■ **What you need to do**
Only a slice of the listing below is wanted. Retype the lines from the one containing "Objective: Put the" through the one containing "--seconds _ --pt", exactly, both ends included.
_ _ _ _ _ _ _
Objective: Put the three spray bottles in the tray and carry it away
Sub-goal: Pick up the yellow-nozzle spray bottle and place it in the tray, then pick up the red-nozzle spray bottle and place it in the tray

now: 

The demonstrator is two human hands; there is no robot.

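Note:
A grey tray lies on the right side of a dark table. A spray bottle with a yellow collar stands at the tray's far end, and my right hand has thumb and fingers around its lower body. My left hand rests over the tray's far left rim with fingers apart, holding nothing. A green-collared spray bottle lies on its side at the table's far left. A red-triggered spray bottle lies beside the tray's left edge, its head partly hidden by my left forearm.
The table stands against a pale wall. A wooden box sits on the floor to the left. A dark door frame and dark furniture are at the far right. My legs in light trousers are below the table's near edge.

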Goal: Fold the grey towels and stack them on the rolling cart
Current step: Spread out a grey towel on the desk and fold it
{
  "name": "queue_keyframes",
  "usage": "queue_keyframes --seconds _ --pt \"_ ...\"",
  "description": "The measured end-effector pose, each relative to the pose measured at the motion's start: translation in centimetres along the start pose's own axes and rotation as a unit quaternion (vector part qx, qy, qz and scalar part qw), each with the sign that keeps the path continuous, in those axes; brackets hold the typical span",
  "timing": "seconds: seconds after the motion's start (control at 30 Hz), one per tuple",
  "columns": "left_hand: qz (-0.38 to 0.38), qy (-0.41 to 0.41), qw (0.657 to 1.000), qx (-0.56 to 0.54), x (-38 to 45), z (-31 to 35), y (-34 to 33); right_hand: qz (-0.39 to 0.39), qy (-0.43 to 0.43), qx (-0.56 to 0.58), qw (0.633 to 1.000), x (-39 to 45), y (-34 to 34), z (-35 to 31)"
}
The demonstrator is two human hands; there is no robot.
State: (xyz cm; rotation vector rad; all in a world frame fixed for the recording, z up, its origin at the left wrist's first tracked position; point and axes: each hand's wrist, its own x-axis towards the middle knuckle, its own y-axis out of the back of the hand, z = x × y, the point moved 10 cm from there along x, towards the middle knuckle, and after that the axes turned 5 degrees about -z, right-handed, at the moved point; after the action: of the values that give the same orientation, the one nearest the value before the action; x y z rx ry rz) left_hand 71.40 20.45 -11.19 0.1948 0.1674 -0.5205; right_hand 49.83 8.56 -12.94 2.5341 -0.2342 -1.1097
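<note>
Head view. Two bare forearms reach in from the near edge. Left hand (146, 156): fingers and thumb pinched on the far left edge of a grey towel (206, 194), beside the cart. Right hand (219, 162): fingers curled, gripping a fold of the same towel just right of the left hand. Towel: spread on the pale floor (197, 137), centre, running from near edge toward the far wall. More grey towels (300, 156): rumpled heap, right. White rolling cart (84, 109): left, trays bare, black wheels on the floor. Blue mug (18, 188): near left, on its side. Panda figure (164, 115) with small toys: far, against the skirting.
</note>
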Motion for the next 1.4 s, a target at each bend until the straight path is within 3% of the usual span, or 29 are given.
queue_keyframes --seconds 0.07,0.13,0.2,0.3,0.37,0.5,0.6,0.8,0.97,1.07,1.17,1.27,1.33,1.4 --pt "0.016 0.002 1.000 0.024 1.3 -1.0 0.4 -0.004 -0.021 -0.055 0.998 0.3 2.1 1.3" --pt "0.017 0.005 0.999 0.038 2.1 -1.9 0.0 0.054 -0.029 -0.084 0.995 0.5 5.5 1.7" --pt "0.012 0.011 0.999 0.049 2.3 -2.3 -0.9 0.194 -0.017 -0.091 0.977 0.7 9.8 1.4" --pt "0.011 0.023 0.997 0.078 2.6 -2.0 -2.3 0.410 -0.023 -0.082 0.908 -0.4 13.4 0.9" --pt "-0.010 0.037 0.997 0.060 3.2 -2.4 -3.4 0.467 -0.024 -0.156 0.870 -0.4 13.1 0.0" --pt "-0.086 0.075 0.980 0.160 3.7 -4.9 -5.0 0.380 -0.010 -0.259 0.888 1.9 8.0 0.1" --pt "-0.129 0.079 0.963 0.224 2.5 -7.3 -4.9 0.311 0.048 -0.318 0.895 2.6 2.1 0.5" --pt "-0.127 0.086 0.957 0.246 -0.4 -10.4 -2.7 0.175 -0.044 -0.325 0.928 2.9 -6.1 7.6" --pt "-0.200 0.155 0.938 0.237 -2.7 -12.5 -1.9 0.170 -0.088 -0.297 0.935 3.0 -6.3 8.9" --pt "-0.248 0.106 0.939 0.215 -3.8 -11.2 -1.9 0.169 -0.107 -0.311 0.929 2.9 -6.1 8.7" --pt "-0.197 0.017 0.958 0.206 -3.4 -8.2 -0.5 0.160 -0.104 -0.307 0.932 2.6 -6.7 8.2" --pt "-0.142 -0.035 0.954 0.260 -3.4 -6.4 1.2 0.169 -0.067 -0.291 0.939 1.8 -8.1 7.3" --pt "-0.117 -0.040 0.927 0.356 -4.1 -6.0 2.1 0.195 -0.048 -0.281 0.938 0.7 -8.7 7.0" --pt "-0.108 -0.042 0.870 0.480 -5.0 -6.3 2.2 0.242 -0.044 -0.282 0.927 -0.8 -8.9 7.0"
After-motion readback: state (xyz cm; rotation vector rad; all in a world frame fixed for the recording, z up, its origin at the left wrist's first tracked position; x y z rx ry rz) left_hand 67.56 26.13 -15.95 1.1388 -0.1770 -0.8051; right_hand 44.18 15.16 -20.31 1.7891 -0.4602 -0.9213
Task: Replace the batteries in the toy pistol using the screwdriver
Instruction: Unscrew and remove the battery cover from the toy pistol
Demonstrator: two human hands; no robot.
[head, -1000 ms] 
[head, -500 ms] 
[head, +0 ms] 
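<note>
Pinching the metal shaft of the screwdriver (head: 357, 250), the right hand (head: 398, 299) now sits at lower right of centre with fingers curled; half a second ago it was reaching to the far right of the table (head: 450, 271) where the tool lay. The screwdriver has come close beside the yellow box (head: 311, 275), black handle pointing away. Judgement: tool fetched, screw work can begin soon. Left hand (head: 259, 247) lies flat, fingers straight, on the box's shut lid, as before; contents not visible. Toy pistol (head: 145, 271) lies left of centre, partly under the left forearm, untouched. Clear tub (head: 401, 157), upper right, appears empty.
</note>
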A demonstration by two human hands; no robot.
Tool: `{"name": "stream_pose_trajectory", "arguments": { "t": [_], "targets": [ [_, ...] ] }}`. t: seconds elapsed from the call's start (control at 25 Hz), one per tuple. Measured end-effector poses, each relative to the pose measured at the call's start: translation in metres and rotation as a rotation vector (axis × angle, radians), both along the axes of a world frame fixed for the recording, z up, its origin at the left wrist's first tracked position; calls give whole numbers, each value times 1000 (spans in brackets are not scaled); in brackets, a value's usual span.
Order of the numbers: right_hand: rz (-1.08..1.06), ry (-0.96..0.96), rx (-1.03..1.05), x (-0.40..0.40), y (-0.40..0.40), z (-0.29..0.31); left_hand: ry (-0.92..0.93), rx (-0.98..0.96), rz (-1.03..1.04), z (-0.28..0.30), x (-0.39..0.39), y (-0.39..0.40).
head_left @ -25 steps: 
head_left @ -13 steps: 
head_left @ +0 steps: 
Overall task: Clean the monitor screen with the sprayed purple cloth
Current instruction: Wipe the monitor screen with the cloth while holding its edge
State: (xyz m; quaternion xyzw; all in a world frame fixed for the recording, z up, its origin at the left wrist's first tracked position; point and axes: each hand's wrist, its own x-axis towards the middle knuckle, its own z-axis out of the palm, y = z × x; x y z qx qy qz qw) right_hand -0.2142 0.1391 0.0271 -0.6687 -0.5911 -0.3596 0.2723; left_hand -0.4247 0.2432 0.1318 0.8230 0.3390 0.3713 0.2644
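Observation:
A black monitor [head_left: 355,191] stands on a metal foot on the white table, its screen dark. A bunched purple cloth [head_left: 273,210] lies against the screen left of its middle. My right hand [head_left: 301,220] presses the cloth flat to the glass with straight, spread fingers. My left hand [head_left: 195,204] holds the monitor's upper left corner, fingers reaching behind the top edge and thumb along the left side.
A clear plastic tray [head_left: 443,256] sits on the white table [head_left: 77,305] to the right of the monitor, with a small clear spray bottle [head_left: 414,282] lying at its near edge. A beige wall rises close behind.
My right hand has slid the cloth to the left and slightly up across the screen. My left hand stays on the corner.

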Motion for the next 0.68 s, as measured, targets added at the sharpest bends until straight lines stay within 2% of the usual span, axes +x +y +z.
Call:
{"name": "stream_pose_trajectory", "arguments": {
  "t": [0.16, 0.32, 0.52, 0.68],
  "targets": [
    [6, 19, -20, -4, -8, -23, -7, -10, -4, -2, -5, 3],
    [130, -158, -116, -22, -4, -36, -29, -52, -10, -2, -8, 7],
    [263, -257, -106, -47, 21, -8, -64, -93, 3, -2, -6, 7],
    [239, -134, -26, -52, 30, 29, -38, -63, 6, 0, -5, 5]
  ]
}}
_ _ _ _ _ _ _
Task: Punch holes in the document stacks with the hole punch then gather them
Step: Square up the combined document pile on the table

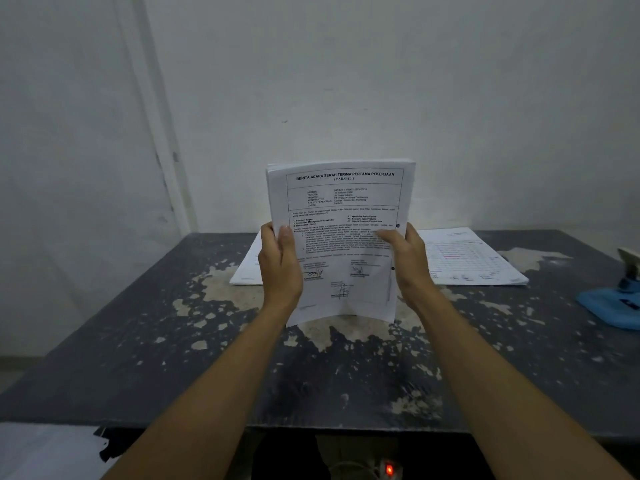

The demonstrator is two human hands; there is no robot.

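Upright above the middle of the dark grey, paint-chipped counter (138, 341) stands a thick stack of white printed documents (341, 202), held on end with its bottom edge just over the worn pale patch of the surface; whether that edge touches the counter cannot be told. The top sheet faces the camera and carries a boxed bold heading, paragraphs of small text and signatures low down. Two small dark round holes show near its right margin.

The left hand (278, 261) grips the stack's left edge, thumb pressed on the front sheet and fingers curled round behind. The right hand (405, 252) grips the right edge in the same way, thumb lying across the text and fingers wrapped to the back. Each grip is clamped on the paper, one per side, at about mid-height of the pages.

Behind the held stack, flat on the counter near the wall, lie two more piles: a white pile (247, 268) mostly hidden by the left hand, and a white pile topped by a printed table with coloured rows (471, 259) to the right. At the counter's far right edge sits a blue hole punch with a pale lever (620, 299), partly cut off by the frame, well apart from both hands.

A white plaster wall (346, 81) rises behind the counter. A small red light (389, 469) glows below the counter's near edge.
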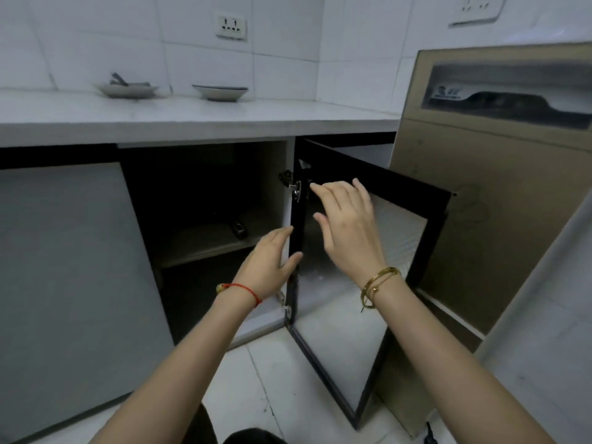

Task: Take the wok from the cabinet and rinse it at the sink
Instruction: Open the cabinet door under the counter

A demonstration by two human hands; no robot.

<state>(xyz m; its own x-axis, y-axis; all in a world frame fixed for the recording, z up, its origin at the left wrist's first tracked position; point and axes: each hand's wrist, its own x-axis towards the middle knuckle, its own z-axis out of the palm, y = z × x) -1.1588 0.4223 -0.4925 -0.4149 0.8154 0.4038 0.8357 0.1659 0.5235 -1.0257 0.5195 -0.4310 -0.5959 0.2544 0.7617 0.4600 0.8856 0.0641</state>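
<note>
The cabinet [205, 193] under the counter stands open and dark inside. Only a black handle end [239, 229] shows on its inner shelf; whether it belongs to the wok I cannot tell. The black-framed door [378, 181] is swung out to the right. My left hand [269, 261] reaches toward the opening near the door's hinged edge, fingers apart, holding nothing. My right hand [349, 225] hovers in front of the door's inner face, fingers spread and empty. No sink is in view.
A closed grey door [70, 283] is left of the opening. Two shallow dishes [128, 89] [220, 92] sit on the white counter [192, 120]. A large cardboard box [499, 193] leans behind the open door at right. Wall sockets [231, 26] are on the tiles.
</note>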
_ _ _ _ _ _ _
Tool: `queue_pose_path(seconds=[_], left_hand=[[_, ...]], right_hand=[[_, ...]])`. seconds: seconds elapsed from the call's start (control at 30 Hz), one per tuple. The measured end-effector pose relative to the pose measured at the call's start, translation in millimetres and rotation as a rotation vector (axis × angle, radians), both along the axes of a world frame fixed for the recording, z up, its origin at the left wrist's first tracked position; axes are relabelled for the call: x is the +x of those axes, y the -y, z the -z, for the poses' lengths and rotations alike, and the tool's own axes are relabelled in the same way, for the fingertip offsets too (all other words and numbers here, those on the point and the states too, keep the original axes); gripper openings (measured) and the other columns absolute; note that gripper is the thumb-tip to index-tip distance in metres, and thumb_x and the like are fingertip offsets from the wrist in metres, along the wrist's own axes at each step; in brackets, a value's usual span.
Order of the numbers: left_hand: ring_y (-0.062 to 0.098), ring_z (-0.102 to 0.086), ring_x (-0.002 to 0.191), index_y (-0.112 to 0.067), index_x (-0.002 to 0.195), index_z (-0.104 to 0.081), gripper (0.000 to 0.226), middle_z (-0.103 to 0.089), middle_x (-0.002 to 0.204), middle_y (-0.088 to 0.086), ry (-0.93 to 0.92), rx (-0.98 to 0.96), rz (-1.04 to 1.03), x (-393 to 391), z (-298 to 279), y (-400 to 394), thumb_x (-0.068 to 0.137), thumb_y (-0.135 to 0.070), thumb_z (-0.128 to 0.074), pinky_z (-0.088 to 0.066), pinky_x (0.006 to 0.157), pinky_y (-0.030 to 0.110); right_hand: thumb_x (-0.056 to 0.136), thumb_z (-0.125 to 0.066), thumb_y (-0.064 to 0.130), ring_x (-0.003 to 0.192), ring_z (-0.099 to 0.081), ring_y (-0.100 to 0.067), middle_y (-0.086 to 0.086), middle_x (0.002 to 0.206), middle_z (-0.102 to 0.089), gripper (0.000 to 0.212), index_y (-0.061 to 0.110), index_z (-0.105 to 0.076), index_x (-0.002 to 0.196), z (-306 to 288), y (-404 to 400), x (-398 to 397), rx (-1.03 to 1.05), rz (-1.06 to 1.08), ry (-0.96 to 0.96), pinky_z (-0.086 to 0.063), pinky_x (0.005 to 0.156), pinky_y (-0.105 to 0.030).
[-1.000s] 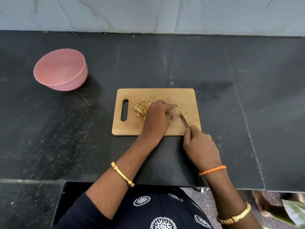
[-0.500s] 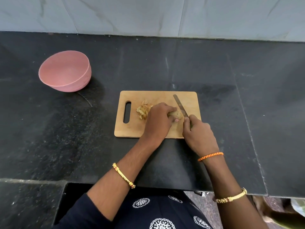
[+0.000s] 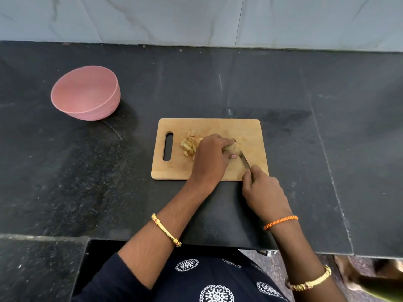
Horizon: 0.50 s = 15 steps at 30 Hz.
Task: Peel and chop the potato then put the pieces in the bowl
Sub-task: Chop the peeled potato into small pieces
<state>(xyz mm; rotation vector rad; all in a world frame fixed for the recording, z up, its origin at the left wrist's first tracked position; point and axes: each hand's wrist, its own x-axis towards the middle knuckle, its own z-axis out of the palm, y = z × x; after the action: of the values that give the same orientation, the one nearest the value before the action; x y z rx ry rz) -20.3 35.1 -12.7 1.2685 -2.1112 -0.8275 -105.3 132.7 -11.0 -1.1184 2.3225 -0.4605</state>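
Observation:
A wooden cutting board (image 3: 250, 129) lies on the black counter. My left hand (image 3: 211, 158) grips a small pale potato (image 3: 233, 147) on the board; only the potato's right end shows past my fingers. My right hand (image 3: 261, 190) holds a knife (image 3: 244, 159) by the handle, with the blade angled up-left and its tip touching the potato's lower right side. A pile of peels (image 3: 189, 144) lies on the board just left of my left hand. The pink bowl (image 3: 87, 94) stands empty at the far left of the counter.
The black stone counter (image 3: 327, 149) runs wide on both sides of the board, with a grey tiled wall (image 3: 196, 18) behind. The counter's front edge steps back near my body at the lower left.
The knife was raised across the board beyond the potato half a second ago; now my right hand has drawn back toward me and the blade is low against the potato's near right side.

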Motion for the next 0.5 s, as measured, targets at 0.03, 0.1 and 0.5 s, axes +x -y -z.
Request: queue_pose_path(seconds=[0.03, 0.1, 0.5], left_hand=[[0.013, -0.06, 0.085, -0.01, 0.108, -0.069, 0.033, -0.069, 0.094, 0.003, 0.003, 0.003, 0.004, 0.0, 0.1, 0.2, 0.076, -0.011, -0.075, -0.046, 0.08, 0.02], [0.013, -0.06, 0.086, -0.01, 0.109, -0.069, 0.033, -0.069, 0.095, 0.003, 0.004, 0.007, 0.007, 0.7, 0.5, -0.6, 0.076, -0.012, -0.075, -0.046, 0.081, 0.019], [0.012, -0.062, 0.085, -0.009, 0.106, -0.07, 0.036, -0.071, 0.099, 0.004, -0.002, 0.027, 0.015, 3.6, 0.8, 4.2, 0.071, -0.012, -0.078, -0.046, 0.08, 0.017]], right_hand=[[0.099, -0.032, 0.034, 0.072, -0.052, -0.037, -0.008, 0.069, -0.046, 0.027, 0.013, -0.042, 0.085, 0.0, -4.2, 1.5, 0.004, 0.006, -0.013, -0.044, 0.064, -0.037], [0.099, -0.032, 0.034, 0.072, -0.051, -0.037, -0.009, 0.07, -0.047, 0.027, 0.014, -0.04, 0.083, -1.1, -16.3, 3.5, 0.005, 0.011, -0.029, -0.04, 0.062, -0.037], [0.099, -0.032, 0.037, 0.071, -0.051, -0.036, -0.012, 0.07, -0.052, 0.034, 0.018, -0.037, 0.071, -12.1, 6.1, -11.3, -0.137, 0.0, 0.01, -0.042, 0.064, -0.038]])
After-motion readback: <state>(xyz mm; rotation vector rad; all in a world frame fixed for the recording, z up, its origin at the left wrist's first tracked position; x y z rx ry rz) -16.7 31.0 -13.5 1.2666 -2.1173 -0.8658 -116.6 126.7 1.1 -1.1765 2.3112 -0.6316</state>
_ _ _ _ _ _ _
■ **Expected answer**
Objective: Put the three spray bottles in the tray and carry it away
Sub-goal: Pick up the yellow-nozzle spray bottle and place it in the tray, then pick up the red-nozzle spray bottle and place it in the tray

now: 

The demonstrator is two human hands; there is no robot.

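Note:
A grey tray lies on the right side of a dark table. A spray bottle with a yellow collar stands at the tray's far end, and my right hand has thumb and fingers around its lower body. My left hand rests over the tray's far left rim with fingers apart, holding nothing. A green-collared spray bottle lies on its side at the table's far left. A red-triggered spray bottle lies beside the tray's left edge, its head partly hidden by my left forearm.
The table stands against a pale wall. A wooden box sits on the floor to the left. A dark door frame and dark furniture are at the far right. My legs in light trousers are below the table's near edge.
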
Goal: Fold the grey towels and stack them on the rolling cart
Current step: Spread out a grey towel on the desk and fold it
{
  "name": "queue_keyframes",
  "usage": "queue_keyframes --seconds _ --pt \"_ ...\"",

The exercise contains no remaining tasks.